When you’re trying to transform a low performing team into a high performing team, you will be tempted to create process yourself. Instead you should consider turning over ownership to the people doing the work, those that are most impacted by the process.

They are in the best position to decide what processes make sense and which don’t.

However, there is a caveat. Sometimes you do actually know better because you’ve done the work yourself and you have a vision. If that’s the case, your jobs are:

  1. Ask for trust
  2. Do the work yourself to demonstrate you are also impacted by the process
  3. Show progress

If progress doesn’t come, change the process more collaboratively

You need iteration but only progress will silence  critics

Avoid the trap of talking about iteration with your critics. They don’t care about deployment frequency. They only care about progress.

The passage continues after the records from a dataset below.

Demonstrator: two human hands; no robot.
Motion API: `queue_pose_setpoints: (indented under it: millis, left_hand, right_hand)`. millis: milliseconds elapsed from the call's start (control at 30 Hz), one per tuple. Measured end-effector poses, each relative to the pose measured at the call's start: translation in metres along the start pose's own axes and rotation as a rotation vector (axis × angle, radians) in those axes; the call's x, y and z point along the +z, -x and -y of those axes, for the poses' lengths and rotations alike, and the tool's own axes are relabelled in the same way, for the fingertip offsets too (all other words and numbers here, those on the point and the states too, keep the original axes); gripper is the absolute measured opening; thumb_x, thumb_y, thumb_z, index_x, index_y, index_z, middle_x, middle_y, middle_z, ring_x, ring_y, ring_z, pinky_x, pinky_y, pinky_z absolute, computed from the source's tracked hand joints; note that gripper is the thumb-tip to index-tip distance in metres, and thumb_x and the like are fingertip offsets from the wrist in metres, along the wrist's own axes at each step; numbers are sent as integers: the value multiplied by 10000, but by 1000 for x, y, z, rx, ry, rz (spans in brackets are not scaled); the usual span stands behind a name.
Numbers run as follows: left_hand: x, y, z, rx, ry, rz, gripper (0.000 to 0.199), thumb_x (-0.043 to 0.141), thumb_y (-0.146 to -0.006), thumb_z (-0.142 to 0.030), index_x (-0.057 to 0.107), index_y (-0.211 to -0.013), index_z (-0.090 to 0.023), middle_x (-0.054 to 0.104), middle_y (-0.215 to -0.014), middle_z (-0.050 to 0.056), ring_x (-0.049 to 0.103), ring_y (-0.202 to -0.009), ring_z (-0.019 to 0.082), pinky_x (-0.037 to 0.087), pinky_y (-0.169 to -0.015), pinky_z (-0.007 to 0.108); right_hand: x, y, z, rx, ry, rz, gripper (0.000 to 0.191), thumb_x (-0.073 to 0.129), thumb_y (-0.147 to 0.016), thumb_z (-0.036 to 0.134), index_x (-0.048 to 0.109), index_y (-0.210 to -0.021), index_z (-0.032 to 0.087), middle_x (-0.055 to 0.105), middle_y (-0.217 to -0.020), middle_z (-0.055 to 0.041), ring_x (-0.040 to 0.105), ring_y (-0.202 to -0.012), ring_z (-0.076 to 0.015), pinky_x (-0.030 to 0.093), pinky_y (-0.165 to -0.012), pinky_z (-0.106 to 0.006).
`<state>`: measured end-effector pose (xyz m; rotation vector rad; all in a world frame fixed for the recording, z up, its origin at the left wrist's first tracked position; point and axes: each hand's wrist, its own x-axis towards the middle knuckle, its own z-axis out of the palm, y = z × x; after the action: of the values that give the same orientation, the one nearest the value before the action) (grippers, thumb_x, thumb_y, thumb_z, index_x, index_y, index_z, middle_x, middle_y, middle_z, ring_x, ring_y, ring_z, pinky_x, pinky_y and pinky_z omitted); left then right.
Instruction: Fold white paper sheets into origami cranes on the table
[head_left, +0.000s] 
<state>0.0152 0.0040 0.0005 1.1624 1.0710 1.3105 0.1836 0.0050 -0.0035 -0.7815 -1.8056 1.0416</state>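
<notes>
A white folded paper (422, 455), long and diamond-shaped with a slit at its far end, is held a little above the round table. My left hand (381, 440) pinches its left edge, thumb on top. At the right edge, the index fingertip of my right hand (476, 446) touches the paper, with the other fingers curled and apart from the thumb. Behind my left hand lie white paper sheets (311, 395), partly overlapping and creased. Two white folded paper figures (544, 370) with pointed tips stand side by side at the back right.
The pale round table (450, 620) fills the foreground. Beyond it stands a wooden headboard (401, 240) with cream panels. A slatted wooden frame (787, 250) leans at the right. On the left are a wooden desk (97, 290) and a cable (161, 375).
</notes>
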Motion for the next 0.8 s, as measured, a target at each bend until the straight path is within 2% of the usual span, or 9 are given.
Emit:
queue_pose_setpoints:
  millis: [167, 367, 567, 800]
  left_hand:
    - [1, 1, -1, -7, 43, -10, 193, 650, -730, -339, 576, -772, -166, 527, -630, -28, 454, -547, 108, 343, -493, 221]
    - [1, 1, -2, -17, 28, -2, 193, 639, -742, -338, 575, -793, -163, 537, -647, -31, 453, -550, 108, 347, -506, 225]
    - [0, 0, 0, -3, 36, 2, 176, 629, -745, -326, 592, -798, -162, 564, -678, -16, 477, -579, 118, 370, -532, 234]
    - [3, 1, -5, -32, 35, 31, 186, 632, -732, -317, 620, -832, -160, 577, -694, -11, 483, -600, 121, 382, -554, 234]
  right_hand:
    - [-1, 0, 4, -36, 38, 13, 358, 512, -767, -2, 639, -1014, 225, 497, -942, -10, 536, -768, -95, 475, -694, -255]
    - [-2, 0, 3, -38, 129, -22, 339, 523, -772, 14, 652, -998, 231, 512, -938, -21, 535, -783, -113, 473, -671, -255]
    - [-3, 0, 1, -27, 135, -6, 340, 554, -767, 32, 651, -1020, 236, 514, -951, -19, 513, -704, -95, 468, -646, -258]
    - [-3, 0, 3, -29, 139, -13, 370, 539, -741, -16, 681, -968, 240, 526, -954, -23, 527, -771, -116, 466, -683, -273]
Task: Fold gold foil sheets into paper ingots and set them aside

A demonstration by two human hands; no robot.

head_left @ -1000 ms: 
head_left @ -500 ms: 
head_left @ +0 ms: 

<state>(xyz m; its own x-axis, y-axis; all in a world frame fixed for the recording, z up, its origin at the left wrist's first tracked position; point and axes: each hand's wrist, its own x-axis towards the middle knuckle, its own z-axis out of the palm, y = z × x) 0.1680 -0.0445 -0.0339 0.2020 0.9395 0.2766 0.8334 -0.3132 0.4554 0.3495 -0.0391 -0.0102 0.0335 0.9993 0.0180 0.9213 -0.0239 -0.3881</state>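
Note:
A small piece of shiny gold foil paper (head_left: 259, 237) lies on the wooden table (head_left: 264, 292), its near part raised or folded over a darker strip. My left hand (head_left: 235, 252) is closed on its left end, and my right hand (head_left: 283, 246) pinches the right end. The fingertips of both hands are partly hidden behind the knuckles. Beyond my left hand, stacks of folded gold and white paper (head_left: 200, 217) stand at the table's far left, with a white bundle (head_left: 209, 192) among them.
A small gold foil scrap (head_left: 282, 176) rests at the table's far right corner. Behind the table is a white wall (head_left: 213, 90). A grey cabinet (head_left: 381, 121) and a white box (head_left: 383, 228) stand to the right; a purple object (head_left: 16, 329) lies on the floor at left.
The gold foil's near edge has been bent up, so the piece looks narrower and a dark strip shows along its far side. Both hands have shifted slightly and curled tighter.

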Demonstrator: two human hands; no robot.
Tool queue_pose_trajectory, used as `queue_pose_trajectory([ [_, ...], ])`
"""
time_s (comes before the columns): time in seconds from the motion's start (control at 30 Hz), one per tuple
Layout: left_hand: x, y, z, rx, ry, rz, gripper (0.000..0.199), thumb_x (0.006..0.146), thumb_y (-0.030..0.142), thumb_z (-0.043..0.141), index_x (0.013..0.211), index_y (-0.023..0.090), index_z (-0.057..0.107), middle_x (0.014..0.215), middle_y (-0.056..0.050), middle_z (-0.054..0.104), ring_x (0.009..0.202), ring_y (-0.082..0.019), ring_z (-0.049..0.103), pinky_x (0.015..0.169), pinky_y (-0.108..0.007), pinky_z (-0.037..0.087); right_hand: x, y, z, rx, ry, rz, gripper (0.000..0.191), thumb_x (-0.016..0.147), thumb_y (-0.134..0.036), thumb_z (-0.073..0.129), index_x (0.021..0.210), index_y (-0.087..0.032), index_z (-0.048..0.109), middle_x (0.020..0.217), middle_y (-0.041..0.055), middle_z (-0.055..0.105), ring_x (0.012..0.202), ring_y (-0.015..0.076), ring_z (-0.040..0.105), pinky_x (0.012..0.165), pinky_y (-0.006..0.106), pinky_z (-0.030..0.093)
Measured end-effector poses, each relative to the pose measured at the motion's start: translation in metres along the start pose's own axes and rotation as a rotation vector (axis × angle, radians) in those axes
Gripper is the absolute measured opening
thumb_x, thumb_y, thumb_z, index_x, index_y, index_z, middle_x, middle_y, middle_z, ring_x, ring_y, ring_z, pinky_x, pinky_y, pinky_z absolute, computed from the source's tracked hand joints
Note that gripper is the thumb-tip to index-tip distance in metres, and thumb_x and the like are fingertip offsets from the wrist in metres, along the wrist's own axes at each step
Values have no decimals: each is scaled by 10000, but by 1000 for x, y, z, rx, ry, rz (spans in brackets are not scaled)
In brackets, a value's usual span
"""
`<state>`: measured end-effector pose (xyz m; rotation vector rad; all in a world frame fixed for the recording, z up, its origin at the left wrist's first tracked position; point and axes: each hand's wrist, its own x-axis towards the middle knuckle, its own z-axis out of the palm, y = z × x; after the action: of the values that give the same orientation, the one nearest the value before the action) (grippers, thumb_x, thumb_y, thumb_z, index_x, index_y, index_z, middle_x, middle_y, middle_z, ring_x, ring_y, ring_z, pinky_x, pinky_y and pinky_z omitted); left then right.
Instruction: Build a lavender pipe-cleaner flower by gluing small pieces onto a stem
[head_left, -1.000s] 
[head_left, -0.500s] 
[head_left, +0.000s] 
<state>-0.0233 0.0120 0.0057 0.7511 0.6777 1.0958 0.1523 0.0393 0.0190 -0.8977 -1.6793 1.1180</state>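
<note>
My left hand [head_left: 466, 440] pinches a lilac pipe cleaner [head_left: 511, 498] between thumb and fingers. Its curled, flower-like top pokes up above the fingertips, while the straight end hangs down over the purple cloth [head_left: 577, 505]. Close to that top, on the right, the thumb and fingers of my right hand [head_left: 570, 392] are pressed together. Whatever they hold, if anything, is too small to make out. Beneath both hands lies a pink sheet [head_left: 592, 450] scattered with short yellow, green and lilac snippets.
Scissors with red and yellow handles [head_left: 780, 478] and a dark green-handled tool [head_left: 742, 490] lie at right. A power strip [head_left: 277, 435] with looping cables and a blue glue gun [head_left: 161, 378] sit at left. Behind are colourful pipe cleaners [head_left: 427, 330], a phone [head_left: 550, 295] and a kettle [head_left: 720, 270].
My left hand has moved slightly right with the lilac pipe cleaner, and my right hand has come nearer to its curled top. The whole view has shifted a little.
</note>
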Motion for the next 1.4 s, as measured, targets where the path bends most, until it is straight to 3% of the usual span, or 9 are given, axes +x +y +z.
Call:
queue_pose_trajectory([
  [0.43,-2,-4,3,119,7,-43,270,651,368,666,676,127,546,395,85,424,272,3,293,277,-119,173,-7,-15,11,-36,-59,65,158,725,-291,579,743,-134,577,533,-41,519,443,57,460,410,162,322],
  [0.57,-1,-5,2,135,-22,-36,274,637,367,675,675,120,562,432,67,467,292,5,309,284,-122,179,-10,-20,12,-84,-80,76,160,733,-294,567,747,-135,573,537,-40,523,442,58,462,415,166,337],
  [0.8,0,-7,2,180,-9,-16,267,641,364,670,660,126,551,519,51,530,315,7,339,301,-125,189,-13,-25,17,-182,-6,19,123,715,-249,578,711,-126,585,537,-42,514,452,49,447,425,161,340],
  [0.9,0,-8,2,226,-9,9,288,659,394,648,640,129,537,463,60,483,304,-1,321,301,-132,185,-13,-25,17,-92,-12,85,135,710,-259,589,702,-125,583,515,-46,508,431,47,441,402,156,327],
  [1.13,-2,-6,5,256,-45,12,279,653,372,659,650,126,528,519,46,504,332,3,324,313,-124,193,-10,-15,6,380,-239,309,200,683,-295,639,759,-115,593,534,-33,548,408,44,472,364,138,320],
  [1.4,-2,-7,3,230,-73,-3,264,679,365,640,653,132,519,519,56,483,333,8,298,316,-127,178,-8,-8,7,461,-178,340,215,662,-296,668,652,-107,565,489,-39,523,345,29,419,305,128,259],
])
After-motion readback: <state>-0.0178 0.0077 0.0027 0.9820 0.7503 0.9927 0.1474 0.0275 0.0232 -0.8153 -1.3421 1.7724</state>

At first progress will feel like decreased lead time. Going from 3 months to build that feature down to 3 weeks. After lead times drop, the definition of progress will shift.

Now progress means sales, user counts, or some other business-level metric. Fortunately for you, those are higher level problems and hopefully you’re getting a raise.

The hard part about managing software and IT teams is that nobody cares about success, they only care about failure. Your service had 99.999% uptime? Who cares, that’s the expectation! But when product stops shipping or systems go down, that’s when heads roll and the consultants get brought in.

Miraculous things happen when nerds can stay in the zone, so managers need to protect the  zone

Here’s a good recurring question for your 1:1s with engineers:

Recently, rate your ability to stay in the zone

When your engineers have trouble staying in the zone, focus on fixing the environment. Kill meetings, fix process, improve systems.

When you’re delivering bad news, create two meetings: one for review, one for  objectives

Bad news throws people into a defensive, argumentative, or disengaged mental state.

Although you’re ready to look for solutions, the recipient isn’t ready. That’s why you need two meetings.

In the first meeting, tell them your goal today is just to review and talk through the issues, not arrive at any conclusions or solutions.

Many recipients of bad news will take that gap between meetings to figure out a solution path themselves, even if you don’t explicitly require it.

Good project managers decrease chaos by increasing  clarity

There’s a three stage process for uncertainty applicable to engineering managers, project managers, and tech leads:

  1. Awareness – Do you even realize there’s chaos and uncertainty?
  2. Vocalize – Do you raise the issue of uncertainty in your 1:1s, retros, or other communication channels?
  3. Action – Are you taking steps to increase clarity?

Good project managers deliver clarity which increases confidence and delivery speed.